- Oczywiście bardzo jasno określiłem się, że jestem za obroną dzieci nienarodzonych - oczywiście tak. Określiłem się również za tym, że stanę, jeśli trzeba bronić atakowanych świątyń. (...) Mój rywal krzycząc do kamery nazywał mnie pisowską ku... To jest już atak polityczny - powiedział dziś w programie „W Punkt” na antenie Telewizji Republika Marcin Najman. Zawodnik mówił też o kulisach bulwersującej walki z Kasjuszem Życińskim.
W ubiegłą sobotę odbyła się 8. edycja gali Fame MMA, której założeniem było zestawienie w ringu celebrytów, influencerów czy „gwiazd Internetu”. W ostatniej odsłonie gali naprzeciw siebie stanęli Kasjusz Życiński oraz Marcin Najman.

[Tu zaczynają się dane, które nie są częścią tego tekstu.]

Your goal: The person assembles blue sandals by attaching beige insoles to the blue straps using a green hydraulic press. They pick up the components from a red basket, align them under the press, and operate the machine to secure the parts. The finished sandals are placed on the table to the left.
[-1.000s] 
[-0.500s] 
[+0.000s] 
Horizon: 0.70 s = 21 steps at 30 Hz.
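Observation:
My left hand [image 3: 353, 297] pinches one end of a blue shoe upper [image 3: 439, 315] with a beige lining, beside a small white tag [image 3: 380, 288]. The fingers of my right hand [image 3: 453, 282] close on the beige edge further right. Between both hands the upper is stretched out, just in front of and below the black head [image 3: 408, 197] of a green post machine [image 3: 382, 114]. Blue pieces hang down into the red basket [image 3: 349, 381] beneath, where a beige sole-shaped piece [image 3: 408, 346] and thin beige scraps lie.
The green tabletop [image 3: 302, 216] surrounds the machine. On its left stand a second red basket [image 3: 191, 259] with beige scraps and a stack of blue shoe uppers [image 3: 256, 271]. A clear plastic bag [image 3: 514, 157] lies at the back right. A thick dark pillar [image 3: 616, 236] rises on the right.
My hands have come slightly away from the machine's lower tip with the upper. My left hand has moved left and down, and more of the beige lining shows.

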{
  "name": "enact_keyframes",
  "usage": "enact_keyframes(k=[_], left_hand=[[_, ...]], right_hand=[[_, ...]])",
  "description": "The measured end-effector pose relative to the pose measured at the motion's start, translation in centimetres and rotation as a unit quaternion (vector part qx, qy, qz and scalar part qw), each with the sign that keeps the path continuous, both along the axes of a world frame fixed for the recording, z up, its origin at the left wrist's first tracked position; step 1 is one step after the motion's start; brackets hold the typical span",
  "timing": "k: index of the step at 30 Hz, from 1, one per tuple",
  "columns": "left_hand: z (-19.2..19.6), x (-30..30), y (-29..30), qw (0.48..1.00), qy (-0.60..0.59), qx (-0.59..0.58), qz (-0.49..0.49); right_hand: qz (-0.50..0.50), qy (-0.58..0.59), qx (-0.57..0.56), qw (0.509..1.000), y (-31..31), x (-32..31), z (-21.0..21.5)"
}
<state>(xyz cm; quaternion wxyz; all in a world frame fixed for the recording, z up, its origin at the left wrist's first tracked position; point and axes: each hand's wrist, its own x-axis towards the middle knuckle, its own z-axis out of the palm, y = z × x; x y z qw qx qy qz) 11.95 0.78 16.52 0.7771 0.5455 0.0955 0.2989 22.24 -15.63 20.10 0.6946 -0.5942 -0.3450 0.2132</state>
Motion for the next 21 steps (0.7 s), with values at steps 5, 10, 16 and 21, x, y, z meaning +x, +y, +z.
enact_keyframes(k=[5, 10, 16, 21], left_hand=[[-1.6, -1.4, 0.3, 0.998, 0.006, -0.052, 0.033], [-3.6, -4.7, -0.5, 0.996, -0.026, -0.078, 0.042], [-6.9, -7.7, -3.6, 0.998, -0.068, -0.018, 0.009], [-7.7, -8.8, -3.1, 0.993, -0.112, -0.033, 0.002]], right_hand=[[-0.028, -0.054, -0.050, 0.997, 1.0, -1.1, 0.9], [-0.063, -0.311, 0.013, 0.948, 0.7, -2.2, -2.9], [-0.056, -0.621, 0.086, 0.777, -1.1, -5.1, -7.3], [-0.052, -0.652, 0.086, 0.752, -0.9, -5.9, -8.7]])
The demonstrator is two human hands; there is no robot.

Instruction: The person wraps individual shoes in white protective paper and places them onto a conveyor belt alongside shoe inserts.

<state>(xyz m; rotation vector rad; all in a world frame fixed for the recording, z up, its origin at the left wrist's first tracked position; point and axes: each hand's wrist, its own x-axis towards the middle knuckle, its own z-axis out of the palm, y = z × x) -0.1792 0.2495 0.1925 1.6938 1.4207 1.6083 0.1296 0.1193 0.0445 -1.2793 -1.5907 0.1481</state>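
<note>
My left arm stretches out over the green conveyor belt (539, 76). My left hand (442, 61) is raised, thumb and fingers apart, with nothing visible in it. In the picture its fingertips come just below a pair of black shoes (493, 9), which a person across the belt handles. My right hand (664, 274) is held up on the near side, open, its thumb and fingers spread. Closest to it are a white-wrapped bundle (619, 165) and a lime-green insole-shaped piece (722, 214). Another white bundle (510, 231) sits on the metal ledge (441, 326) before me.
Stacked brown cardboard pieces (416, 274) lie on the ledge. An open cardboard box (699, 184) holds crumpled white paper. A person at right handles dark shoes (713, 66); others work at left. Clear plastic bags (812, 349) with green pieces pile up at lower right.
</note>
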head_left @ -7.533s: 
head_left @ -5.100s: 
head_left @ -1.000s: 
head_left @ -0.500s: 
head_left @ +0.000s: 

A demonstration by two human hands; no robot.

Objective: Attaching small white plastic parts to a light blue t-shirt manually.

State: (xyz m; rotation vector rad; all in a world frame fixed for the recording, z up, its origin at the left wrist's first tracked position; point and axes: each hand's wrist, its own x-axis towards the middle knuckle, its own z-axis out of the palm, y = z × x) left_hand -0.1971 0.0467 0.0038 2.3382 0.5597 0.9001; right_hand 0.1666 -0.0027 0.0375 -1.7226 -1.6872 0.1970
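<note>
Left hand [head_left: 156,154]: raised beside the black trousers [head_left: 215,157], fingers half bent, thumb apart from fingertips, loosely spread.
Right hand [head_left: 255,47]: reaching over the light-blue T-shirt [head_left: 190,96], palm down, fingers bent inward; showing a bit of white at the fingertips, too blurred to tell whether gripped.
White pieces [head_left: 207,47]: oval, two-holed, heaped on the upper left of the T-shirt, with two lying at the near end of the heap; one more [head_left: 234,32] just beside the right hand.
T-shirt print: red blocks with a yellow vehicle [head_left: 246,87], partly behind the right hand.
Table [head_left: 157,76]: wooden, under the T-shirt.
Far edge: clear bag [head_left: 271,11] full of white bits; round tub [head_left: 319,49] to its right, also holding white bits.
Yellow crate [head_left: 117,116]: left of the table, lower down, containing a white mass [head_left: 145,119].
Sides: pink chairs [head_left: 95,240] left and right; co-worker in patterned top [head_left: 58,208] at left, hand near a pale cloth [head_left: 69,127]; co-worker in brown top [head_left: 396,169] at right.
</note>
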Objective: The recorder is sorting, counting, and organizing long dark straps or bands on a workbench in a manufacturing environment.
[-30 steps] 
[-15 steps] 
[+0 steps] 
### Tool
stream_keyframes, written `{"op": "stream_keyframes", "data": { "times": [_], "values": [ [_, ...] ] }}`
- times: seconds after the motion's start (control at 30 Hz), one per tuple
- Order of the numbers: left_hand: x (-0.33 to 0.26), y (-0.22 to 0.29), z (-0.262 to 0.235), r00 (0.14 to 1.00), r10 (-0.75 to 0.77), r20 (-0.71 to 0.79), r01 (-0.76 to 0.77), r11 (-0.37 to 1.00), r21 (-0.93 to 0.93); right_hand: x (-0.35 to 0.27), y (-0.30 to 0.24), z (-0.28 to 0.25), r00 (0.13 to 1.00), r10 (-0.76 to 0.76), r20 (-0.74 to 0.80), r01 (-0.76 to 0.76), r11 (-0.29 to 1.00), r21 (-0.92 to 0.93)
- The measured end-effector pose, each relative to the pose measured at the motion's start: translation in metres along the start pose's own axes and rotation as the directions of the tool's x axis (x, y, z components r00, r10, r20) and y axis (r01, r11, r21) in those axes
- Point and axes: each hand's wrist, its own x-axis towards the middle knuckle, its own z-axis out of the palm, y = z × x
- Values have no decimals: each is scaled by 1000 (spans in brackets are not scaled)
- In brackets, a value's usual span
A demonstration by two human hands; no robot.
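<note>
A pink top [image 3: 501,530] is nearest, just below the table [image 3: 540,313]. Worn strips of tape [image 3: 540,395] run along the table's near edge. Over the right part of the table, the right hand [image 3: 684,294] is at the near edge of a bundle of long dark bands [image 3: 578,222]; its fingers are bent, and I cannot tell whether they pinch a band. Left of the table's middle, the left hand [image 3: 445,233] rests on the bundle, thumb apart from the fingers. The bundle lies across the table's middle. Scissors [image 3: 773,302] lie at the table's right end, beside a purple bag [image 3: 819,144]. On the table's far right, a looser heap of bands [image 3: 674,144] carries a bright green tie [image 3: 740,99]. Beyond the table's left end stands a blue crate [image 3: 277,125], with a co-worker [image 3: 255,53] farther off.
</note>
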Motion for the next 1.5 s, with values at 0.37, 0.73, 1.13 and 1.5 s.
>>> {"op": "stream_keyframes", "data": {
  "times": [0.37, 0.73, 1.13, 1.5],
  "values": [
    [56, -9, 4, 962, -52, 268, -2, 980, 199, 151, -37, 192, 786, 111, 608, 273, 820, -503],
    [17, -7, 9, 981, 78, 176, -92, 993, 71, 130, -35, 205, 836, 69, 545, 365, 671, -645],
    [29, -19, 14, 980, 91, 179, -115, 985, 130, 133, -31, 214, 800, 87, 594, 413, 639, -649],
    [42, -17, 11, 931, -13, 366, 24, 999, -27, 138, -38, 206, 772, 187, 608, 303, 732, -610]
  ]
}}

Najman złamał jednak zasady wedle których miała być prowadzona walka, za co Federacja Fame MMA postanowiła go surowo ukarać. Zawodnik ma zostać dożywotnio zdyskwalifikowany i zapowiedziano również, że nie wypłacone zostanie jego honorarium.
Po zakończeniu walki Kasjusz Życiński w rynsztokowy sposób komentował to co się stało, nawiązując do głoszonych przez Marcina Najmana poglądów.
„Niech wy****dala Jasnej Góry bronić”, „kobiety powinny mieć prawo do własnego ciała i płodu”, „je**ć tę pisowską ku**ę”
- bluzgał po walce w transmisji „na żywo” Życiński.
Marcin Najman po walce także zabrał głos ws. jej przebiegu i wskazał przyczynę swojego zachowania.
- Gdy walczy się ze świnią , która próbuje ci rozbić rodzinę i która jako jedyna nie chce walczyć w MMA pomimo iż walczy w Fame MMA. To może się człowiek zagotować
- napisał zawodnik na Twitterze.
Gdy walczy się ze Świnią , która próbuje ci rozbić rodzine i która jako jedyna nie chce walczyć w mma pomimo iż walczy w Fame Mma. To może się człowiek zagotować.
— Marcin Najman (@MarcinNajman) November 22, 2020
Goszczący dziś u Piotra Lisiewicza w programie „W Punkt” na antenie telewizji Republika Marcin Najman wyjaśnił szczegółowo o co mu chodziło.
Przyznał, że złamał reguły, jednak - jak podkreślił - "reguły w stosunku do mnie przed walką zostały złamane w sposób łajdacki i to kilkukrotnie". - Ja tylko odpowiedziałem na złamanie reguł życiowych, których się nie łamie - powiedział.
- Nigdy nie spotkałem się z takim szambem wybijającym na konferencjach prasowych. (...) On zarzucił mi, mówiąc już wprost, że po gali Fame MMA spędziłem noc w hotelu z Moniką Godlewską. Mówił, że był świadkiem tego. (...) Ja jestem człowiekiem, który ma 41 lat, który ma żonę, który ma 8-letnie dziecko i tego typu oskarżenia w stosunku do mnie są atakiem na moją rodzinę. Tym bardziej, że to wszystko od początku do końca jest kłamstwem
- tłumaczył Najman.
Jak zaznaczył, Kasjusza Życińskiego "czeka pozew cywilny o odszkodowanie". - Ja już dzisiaj zapowiedziałem, że te pieniądze podzielę między Marka Piotrowskiego, a Tomasza Golloba, bo to są wielcy sportowcy, którzy wracają do zdrowia po urazach - zadeklarował.
Pytany dlaczego złamał zasady walki, Najman tłumaczył, że miał dużą chęć "dojechania" Życińskiego i postanowił to zrobić "dla siebie w najszybszy i najwygodniejszy sposób".
Nawiązując do bluzgów wykrzyczanych po walce przez swojego rywala, Najman wyraził zdziwienie, że Federacja Fame MMA do chwili obecnej nie odcięła się od nich. - Mój rywal krzycząc do kamery nazywał mnie pisowską ku... To jest już atak polityczny - ocenił.
Podkreślił, że nigdy nie określał publicznie swoich preferencji politycznych, mimo, że wielokrotnie był gościem TVP.Info. - Oczywiście bardzo jasno określiłem się, że jestem za obroną dzieci nienarodzonych - oczywiście tak. Określiłem się również za tym, że stanę, jeśli trzeba bronić atakowanych świątyń - wyjaśniał Najman.
Jak dodał, nie wolno zapominać, że "to kościół i to Krzyż zawsze pozwalał nam jednoczyć się w naszym państwie, kiedy to państwo było pod zaborami, gdy mieliśmy czasy komuny, gdy potrzeba było odniesienia do tych największych, najczystszych wartości".